§ Exercise goal
In full and without alteration, write out the data below.
Material provided: Begin
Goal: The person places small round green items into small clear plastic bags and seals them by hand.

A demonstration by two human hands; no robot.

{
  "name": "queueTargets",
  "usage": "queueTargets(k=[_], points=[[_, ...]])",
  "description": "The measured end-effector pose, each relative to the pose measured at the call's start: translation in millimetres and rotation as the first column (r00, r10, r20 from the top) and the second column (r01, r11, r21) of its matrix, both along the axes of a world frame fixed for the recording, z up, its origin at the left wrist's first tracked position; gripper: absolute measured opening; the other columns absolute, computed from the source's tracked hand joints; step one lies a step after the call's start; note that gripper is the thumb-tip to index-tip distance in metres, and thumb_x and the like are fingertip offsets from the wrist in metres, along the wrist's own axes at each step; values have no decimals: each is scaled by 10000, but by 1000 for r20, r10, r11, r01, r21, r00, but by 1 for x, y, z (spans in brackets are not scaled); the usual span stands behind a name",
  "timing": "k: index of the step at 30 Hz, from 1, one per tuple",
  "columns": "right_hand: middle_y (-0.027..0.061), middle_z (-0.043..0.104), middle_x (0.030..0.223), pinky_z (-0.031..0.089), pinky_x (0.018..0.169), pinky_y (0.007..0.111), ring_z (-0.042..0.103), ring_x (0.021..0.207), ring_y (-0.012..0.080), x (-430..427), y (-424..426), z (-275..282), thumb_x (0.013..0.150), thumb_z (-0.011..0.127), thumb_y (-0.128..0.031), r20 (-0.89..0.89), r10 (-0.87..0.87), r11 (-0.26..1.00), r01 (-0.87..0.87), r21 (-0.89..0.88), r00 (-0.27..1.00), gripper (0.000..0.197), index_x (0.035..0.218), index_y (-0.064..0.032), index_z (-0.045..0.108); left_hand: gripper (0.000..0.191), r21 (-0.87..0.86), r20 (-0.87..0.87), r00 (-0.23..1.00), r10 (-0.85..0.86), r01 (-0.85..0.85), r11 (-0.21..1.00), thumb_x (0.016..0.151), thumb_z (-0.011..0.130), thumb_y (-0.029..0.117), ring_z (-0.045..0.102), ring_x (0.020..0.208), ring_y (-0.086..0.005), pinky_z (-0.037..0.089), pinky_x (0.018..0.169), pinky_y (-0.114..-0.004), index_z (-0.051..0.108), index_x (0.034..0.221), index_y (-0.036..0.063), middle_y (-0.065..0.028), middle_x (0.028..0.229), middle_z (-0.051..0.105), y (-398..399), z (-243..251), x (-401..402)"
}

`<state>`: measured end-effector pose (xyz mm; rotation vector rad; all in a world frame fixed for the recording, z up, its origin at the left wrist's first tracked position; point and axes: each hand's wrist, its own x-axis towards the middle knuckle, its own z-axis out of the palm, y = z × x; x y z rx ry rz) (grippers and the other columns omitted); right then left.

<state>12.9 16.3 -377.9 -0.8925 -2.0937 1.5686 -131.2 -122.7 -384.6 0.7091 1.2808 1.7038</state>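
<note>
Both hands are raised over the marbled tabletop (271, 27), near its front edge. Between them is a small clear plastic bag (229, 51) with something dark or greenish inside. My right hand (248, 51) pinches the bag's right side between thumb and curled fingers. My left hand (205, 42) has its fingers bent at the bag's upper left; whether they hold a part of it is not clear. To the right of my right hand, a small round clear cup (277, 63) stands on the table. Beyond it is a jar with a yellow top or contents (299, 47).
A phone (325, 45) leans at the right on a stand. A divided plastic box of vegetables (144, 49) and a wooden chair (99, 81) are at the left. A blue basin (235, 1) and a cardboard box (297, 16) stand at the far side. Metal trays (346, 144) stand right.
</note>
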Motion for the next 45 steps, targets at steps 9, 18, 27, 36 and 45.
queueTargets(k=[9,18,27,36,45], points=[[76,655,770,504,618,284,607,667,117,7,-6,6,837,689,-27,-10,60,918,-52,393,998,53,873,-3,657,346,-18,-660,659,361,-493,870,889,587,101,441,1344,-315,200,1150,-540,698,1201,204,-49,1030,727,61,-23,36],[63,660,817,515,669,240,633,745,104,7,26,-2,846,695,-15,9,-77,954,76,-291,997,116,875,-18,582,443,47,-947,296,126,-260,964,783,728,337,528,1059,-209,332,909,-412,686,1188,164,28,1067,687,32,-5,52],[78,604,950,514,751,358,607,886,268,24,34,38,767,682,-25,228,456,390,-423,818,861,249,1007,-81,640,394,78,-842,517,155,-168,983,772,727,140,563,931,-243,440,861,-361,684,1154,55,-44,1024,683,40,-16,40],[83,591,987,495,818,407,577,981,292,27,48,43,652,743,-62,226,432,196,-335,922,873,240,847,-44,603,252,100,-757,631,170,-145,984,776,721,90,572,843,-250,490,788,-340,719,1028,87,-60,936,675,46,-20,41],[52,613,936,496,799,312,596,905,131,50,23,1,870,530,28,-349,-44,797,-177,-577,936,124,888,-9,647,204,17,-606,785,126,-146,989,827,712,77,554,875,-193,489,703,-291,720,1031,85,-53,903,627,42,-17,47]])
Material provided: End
§ Response area
Goal: The person places small round green items into small clear plastic bags and seals them by hand.

A demonstration by two human hands; no robot.

{
  "name": "queueTargets",
  "usage": "queueTargets(k=[_], points=[[_, ...]])",
  "description": "The measured end-effector pose, each relative to the pose measured at the call's start: translation in millimetres and rotation as the first column (r00, r10, r20 from the top) and the second column (r01, r11, r21) of its matrix, both along the axes of a world frame fixed for the recording, z up, its origin at the left wrist's first tracked position; gripper: absolute measured opening; the other columns absolute, computed from the source's tracked hand joints; step one lies a step after the call's start; note that gripper is the thumb-tip to index-tip distance in metres, and thumb_x and the like are fingertip offsets from the wrist in metres, along the wrist's own axes at each step; values have no decimals: each is scaled by 10000, but by 1000 for r20, r10, r11, r01, r21, r00, but by 1 for x, y, z (spans in brackets are not scaled); the usual span stands behind a name",
  "timing": "k: index of the step at 30 Hz, from 1, one per tuple",
  "columns": "right_hand: middle_y (-0.027..0.061), middle_z (-0.043..0.104), middle_x (0.030..0.223), pinky_z (-0.031..0.089), pinky_x (0.018..0.169), pinky_y (0.007..0.111), ring_z (-0.042..0.103), ring_x (0.021..0.207), ring_y (-0.012..0.080), x (-430..427), y (-424..426), z (-275..282), thumb_x (0.013..0.150), thumb_z (-0.011..0.127), thumb_y (-0.128..0.031), r20 (-0.89..0.89), r10 (-0.87..0.87), r11 (-0.26..1.00), r01 (-0.87..0.87), r21 (-0.89..0.88), r00 (-0.27..1.00), gripper (0.000..0.197), index_x (0.035..0.218), index_y (-0.064..0.032), index_z (-0.045..0.108); left_hand: gripper (0.000..0.191), r21 (-0.87..0.86), r20 (-0.87..0.87), r00 (-0.23..1.00), r10 (-0.85..0.86), r01 (-0.85..0.85), r11 (-0.21..1.00), thumb_x (0.016..0.151), thumb_z (-0.011..0.130), thumb_y (-0.029..0.117), ring_z (-0.045..0.102), ring_x (0.020..0.208), ring_y (-0.086..0.005), pinky_z (-0.037..0.089), pinky_x (0.018..0.169), pinky_y (-0.114..-0.004), index_z (-0.051..0.108), index_x (0.034..0.221), index_y (-0.036..0.063), middle_y (-0.065..0.028), middle_x (0.028..0.229), middle_z (-0.051..0.105), y (-398..399), z (-243..251), x (-401..402)"
}

`<state>`: measured end-effector pose (xyz mm; rotation vector rad; all in a world frame fixed for the recording, z up, its origin at the left wrist's first tracked position; point and axes: each hand's wrist, its own x-axis towards the middle knuckle, its own z-axis out of the palm, y = z × x; x y z rx ry rz) (grippers and the other columns omitted); right then left.

<state>12.9 16.3 -377.9 -0.8925 -2.0937 1.5686 -131.2 -122.7 -384.6 0.7091 1.2808 1.7038</state>
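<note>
Both hands are raised over the marbled tabletop (271, 27), near its front edge. Between them is a small clear plastic bag (229, 51) with something dark or greenish inside. My right hand (248, 51) pinches the bag's right side between thumb and curled fingers. My left hand (205, 42) has its fingers bent at the bag's upper left; whether they hold a part of it is not clear. To the right of my right hand, a small round clear cup (277, 63) stands on the table. Beyond it is a jar with a yellow top or contents (299, 47).
A phone (325, 45) leans at the right on a stand. A divided plastic box of vegetables (144, 49) and a wooden chair (99, 81) are at the left. A blue basin (235, 1) and a cardboard box (297, 16) stand at the far side. Metal trays (346, 144) stand right.
</note>
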Motion for the next 45 steps, targets at steps 9, 18, 27, 36 and 45.
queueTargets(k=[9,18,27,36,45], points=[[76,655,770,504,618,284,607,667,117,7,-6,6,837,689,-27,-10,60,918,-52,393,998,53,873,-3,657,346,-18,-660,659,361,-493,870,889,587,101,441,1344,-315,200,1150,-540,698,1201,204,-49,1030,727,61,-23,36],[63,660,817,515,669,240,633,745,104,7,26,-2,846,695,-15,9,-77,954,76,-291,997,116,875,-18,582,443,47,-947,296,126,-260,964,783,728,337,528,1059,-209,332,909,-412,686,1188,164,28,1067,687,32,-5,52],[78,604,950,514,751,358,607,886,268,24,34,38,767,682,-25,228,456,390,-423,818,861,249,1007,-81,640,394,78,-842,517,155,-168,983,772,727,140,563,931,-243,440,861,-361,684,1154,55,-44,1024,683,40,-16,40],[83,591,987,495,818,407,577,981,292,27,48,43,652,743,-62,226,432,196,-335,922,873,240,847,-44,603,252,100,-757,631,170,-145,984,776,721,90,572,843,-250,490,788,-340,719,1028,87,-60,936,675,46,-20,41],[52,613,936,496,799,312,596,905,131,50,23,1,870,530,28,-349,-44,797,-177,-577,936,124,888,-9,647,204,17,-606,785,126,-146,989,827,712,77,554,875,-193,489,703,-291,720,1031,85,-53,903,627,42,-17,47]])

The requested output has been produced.